Argentina, Australia, Austria, Bahamas, Bulgaria, Croatia, Czech Republic, Denmark, Fiji, Iceland, Italy, Mexico, Peru, Slovakia, Spain, Ukraine, the United Kingdom of Great Britain and Northern Ireland, and Uruguay all voted in the affirmative to adopt the resolution of the 47-member UNHRC. France, Germany and Sweden were among the UNHRC non-members that backed the resolution.
Dominguez made it clear that the Palace order, signed by executive secretary Salvador Medialdea, only directed the concerned agencies to “suspend negotiations for and signing of, all loan and grant agreements with the governments of the countries that co-sponsored and/or voted in favor of the aforesaid resolution, pending the assessment of our relations with these countries.”
He said the suspension does not mean a permanent cancellation of the talks, but only meant a deferment pending the assessment of the Philippines’ relations with these countries, which will be done by the DFA.
He also clarified that the suspension only covers those under negotiation, and will not affect existing loans and grants already being implemented.
Dominguez pointed out the proposed financing with the affected countries, except for a small project loan for the Metro Manila Bus Rapid Transit (BRT) in the amount of 21 million euros, cover technical assistance grants “and hence, will not significantly affect the infrastructure program of the government.”
“In any case, multilateral development financial institutions (MDFIs) and other bilateral partners have signified their willingness to finance the said 21 million euro project loan,” he added.

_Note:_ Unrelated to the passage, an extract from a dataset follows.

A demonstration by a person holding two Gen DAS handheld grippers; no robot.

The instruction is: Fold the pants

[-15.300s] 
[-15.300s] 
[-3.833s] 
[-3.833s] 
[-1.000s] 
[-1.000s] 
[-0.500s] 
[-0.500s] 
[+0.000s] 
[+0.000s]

Moreover, Dominguez said the loan terms offered by the affected countries, if there are any, are no better than the rates offered by MDFIs and the other bilateral partners.
The ongoing grants on record with the affected countries amount to $197.03 million, including $172.4 million with Australia; $4.8 million, Italy; $1.11 million, Spain; $9.74 million, France; and $8.98 million, Germany.
“All of these will not be affected,” Dominguez said.
The projects in the pipeline that will be affected are with France, which cover the Metro Manila BRT, and those with Germany valued at around $36 million to fund studies mainly on climate change, he said.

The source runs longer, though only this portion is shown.